To visualize the retina and monitor the growth of atrophic lesions after confirmatory diagnosis of GA, multiple imaging modalities may be needed.1,27 FAF is commonly used to help localize areas of atrophy and discriminate lesion boundaries.9 Hypoautofluorescence resulting from loss of RPE cells plus lipofuscin denote areas of atrophy (Figure 2). In addition, FAF is an especially useful tool for patient education to show changes in GA size and progression of the disease over time. Many clinics also use OCT, which allows for cross-sectional and en face images and for 3D quantitative atrophy assessment of specific retinal layers.6,24 From the patient perspective, OCT is comfortable; from the eye care perspective, it is easy to acquire images.28
While monitoring patients with GA, eye care professionals must look out for the development of CNV, which is a key characteristic of wet AMD. Wet AMD often presents on OCT with subretinal, intraretinal, or sub-RPE fluid,29 and an eye whose fellow eye has GA and/or CNV has been shown to have a significant risk of developing CNV.30 Continued monitoring of GA and CNV, although previously considered distinct entities, with imaging modalities will allow for prompt management of wet AMD with approved anti-VEGF treatments. Early diagnosis and treatment of wet AMD is key, as studies have demonstrated that baseline visual acuity at the time of treatment initiation is one of the strongest predictors of long-term preserved visual acuity.31-33 Results from a real-world retrospective study demonstrated that patients with 20/40 visual acuity at baseline maintained their visual acuity for 2 years after treatment administration.33
GA is insidious, and changes in several measures of visual functioning may be more evident before the decline of visual acuity is observed. Visual functioning can be assessed by tests such as low luminance visual acuity, contrast sensitivity, microperimetry, multifocal electroretinography, reading speed, and Amsler grid.22,34 Although the Amsler grid can be used at home by the patient, it is not sensitive enough to detect small changes over time.22,35
Patients with GA have a fear of worsening vision,4 and as a result of visual impairment, they may be less engaged or feel they are a burden to family and friends.5,36 Therefore, it is important to discuss with patients their options, which include referral to a low vision specialist early in their disease progression, prior to severe vision loss occurring, and referral to retina specialists for novel treatments in GA.

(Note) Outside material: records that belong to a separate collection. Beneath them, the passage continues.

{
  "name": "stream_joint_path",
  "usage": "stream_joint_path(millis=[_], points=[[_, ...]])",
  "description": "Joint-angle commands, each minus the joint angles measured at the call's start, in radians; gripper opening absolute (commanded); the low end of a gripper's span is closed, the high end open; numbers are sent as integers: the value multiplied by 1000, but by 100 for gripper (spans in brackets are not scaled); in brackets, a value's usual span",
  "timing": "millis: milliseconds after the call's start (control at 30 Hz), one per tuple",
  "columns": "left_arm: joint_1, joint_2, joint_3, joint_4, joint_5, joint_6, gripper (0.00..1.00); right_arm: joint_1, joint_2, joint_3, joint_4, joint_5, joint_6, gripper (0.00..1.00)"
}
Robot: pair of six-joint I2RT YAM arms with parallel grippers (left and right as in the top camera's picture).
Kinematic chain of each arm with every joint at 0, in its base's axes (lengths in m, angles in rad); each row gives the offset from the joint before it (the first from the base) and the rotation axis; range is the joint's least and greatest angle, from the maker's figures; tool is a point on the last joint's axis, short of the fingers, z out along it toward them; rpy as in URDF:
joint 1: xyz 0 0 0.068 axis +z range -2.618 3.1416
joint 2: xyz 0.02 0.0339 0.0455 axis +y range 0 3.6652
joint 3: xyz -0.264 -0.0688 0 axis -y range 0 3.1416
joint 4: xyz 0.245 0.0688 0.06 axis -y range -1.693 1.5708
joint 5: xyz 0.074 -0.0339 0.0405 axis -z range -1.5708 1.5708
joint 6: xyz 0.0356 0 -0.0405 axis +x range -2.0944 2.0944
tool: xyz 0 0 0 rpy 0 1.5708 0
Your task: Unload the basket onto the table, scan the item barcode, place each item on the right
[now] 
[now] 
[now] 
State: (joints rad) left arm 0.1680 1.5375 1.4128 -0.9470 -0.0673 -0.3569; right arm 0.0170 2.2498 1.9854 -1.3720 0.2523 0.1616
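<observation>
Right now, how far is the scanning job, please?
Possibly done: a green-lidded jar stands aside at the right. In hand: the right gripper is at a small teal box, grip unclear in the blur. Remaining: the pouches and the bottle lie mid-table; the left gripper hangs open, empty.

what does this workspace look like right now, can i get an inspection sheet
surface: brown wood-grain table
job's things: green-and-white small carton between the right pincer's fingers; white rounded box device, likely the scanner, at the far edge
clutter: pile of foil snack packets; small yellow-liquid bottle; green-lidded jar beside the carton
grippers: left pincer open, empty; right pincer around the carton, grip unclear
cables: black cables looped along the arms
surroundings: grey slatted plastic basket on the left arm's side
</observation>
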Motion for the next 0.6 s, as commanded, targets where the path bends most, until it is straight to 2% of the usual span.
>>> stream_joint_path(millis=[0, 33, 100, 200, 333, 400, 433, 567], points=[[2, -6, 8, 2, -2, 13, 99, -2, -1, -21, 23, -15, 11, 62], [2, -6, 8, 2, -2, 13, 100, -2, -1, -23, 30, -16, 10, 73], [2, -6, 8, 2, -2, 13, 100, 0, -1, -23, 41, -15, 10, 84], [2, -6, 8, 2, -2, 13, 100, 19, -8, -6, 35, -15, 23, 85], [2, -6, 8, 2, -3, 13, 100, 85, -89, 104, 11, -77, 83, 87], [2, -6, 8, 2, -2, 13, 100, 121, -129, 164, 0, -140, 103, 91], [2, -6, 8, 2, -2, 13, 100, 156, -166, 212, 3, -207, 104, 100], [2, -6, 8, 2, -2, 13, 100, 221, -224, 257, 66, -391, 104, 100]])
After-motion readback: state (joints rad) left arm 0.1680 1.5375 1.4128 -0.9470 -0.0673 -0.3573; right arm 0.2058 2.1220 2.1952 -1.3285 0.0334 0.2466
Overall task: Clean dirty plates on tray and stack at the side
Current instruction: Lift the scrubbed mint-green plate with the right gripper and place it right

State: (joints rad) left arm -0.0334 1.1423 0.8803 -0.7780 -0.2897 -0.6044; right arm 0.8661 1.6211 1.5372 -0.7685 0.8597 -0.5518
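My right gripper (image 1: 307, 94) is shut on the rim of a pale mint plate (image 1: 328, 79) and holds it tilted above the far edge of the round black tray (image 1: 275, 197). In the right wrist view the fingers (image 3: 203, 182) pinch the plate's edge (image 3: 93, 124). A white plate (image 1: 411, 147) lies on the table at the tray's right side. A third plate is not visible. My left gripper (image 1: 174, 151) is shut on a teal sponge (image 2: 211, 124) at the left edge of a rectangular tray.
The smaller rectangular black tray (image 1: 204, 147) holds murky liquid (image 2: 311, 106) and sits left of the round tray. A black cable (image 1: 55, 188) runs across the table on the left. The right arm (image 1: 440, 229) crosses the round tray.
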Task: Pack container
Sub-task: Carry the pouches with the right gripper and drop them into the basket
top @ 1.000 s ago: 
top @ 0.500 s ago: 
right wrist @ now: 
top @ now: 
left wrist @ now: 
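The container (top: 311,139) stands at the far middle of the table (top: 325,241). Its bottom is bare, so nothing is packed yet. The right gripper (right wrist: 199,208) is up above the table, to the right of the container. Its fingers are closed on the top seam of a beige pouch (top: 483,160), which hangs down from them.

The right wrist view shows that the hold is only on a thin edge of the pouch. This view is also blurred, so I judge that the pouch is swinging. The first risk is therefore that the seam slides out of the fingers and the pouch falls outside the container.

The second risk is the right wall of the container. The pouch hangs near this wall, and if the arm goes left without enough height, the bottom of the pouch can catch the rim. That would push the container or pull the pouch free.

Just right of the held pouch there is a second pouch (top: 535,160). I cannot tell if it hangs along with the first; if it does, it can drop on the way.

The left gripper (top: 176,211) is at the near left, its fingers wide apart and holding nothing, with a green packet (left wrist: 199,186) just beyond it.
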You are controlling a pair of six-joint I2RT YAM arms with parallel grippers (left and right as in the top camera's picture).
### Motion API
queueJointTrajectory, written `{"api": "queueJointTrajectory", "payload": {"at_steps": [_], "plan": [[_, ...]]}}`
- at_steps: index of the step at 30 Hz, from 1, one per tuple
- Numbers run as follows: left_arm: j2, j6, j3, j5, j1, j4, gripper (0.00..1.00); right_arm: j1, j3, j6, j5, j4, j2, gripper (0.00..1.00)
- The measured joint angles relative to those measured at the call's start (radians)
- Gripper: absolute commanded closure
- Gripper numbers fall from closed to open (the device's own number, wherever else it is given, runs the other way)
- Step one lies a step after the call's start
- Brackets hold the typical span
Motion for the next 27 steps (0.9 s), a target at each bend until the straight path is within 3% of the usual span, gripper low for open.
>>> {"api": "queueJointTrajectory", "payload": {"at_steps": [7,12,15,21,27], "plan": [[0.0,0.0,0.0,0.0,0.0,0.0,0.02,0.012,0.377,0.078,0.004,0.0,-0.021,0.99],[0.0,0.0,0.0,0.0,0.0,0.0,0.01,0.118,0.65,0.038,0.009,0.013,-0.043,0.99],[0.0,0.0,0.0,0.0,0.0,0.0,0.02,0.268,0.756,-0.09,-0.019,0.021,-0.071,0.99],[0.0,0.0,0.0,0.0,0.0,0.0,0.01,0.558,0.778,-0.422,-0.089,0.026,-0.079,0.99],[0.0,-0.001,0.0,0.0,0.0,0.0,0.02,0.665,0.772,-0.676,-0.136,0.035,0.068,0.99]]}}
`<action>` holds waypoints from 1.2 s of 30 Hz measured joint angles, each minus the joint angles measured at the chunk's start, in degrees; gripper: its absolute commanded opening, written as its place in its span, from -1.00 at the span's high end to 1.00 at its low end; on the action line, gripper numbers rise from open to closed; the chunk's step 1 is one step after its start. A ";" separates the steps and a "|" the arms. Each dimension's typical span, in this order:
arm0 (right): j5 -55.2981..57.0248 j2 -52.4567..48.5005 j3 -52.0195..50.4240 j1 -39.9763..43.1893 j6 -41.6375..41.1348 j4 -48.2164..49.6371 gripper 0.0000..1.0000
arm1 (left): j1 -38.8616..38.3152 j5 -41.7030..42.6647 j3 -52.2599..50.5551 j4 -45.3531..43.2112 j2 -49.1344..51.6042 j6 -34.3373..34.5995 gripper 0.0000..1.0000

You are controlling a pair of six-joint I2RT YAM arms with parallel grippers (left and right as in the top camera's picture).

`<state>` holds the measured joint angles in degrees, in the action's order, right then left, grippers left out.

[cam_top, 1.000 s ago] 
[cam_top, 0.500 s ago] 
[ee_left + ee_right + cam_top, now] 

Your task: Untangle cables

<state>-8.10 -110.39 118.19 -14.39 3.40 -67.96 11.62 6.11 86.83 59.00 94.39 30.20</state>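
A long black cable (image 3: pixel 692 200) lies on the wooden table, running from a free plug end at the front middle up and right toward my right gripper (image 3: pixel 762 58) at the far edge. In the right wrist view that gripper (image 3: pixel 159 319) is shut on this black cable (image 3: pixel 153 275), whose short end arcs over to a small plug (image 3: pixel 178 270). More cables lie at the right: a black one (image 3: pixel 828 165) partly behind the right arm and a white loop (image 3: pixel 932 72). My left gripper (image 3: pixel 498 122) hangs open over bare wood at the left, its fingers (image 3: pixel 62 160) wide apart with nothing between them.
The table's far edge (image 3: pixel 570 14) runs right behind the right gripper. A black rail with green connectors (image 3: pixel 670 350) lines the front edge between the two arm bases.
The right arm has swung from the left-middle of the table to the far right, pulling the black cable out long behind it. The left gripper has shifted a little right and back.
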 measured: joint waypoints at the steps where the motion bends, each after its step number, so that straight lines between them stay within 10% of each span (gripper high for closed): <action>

As eye care professionals, we understand the importance of early and careful diagnosis, as well as continued monitoring of our patients with GA. The American Optometric Association has provided a comprehensive adult eye and vision examination algorithm (Figure 3). Indeed, it is helpful for our patients with GA; however, specific guidelines for diagnosing, managing, and monitoring patients are needed to ensure timely treatment to minimize vision impairment. Knowing when to refer patients to low vision specialists for rehabilitation or to retina specialists for treatment with newly approved agents is of vital importance. Educating patients on GA disease progression and their options is key to ensuring optimal care is provided to them.